Analysis of Markdown-it principle

foreword

In "An article that takes you to build a blog with VuePress + Github Pages" , we used VuePress to build a blog. Check the final effect: TypeScript Chinese document .

In the process of building the blog, we have, for practical needs, in "VuePress blog optimization of expansion Markdown syntax" in explaining how to write a markdown-it plug this article, we will delve markdown-it source, explain markdown-it the implementation of the principle, The purpose is to give everyone a deeper understanding markdown-it

introduce

Quoting the introduction of markdown-it Github repository :

Markdown parser done right. Fast and easy to extend.

It can be seen that markdown-it is a markdown parser and is easy to extend.
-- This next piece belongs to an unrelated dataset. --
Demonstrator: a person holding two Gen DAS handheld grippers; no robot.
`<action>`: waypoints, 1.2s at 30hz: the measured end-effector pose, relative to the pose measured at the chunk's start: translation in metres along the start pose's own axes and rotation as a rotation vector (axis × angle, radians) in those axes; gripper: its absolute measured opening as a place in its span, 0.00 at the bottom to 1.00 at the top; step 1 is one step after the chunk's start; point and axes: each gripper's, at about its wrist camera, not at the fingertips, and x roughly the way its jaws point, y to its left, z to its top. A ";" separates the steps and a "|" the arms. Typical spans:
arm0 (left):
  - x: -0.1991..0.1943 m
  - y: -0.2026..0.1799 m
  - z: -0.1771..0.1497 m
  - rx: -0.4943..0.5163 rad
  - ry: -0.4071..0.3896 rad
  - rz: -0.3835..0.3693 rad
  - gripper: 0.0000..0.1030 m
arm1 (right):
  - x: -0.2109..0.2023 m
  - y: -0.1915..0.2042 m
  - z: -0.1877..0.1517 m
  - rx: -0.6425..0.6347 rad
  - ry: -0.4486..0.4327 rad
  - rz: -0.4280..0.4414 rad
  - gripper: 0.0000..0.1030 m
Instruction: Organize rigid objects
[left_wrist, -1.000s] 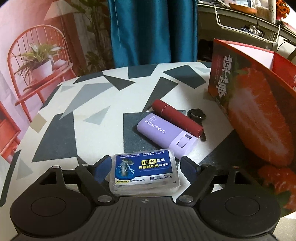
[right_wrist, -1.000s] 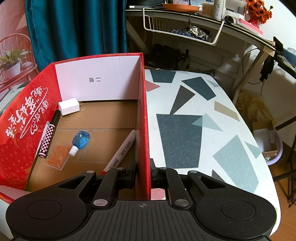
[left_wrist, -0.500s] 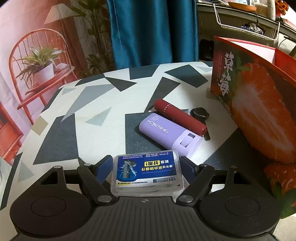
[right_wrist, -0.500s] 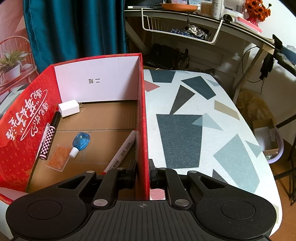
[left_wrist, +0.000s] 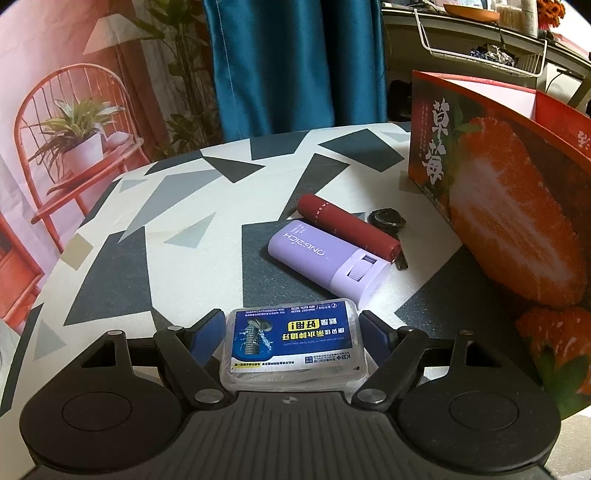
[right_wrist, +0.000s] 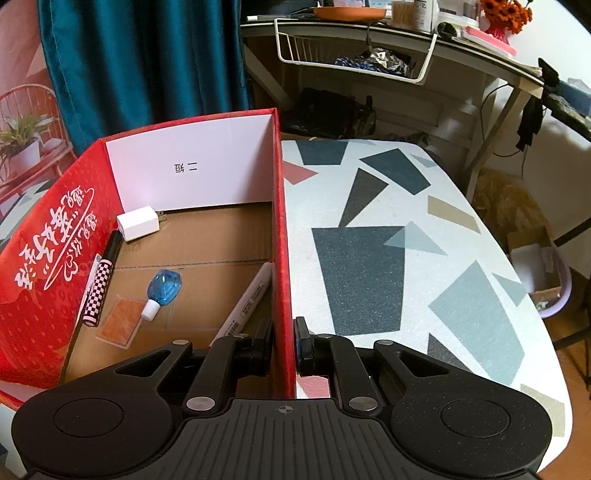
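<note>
Left wrist view: the left tool (left_wrist: 293, 334) points down at the tabletop (left_wrist: 177, 206), its body filling the lower edge.
Left tool state: jaws set wide, pinching a clear plastic case (left_wrist: 294, 349) with a blue label by its two short sides.
Case, hidden part: its near end runs under the tool body; whether it is lifted or rests on the tabletop cannot be told.
Label: the print is upside down from this view and too small to read.
Beyond the case: a lilac box (left_wrist: 327, 258) lies slantwise on the tabletop, with a dark red tube (left_wrist: 349, 230) touching its far long side.
Black item: a small round black thing (left_wrist: 388, 219) sits behind the tube, near the red box (left_wrist: 509, 206); the tube covers part of it and its kind is unclear.
Red box here: only its strawberry-printed outer wall shows, cut off at the right edge.

Right wrist view: the right tool (right_wrist: 284, 347) is pressed together on the right wall of the red box (right_wrist: 279, 229), one finger inside and one outside.
Box contents: a white plug (right_wrist: 138, 223), a checkered pen (right_wrist: 96, 288), a blue dropper bottle (right_wrist: 162, 291), an orange card (right_wrist: 122, 323) and a white marker (right_wrist: 247, 301).
Hidden: the marker's near end and the box's near floor lie behind the tool; the pen leans along the left wall.
Right of the box: bare patterned tabletop (right_wrist: 388, 258).
</note>
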 end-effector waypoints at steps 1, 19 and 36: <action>0.000 0.000 0.000 0.000 0.001 0.002 0.78 | 0.000 0.000 0.000 -0.001 0.000 0.000 0.11; -0.044 -0.007 0.086 0.091 -0.203 -0.116 0.78 | 0.000 0.001 0.000 -0.002 0.000 -0.001 0.11; -0.019 -0.126 0.137 0.326 -0.268 -0.332 0.73 | 0.001 0.002 0.002 -0.014 0.005 -0.002 0.11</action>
The demo address is: https://markdown-it.github.io/

markdown-it has several advantages:

Follow CommonMark spec and add syntactic expansion and syntactic sugar (such as URL automatic recognition, special treatment for printing)
Configurable syntax, you can add new rules or replace existing ones
quick
Safe by default
The community has a lot of plugins or other packages

use

// 安装
npm install markdown-it --save

// node.js, "classic" way:
var MarkdownIt = require('markdown-it'),
    md = new MarkdownIt();
var result = md.render('# markdown-it rulezz!');

// browser without AMD, added to "window" on script load
// Note, there is no dash in "markdownit".
var md = window.markdownit();
var result = md.render('# markdown-it rulezz!');

Source code analysis

We look markdown-it the entry code , and we can find that its code logic is clear and clear:

// ...
var Renderer     = require('./renderer');
var ParserCore   = require('./parser_core');
var ParserBlock  = require('./parser_block');
var ParserInline = require('./parser_inline');

function MarkdownIt(presetName, options) {
  // ...
  this.inline = new ParserInline();
  this.block = new ParserBlock();
  this.core = new ParserCore();
  this.renderer = new Renderer();
  // ...
}

MarkdownIt.prototype.parse = function (src, env) {
  // ...
  var state = new this.core.State(src, this, env);
  this.core.process(state);
  return state.tokens;
};

MarkdownIt.prototype.render = function (src, env) {
  env = env || {};
  return this.renderer.render(this.parse(src, env), this.options, env);
};

It can also be seen from the render method that its rendering is divided into two processes:

Parse: Parse Markdown files into Tokens
Render: Traverse Tokens to generate HTML

markdown-it Babel, but Babel is converted to an abstract syntax tree (AST), and 061efd1309d710 did not choose to use AST, mainly to follow the principle of KISS ( Keep It Simple, Stupid ).

Tokens

So what do Tokens look like? Let's try it out in the demo page :

It can be seen # header is (Note: This is simplified for the convenience of display):

[
  {
    "type": "heading_open",
    "tag": "h1"
  },
  {
    "type": "inline",
    "tag": "",
    "children": [
      {
        "type": "text",
        "tag": "",
        "content": "header"
      }
    ]
  },
  {
    "type": "heading_close",
    "tag": "h1"
  }
]

For the meaning of the fields in the specific Token, Token Class .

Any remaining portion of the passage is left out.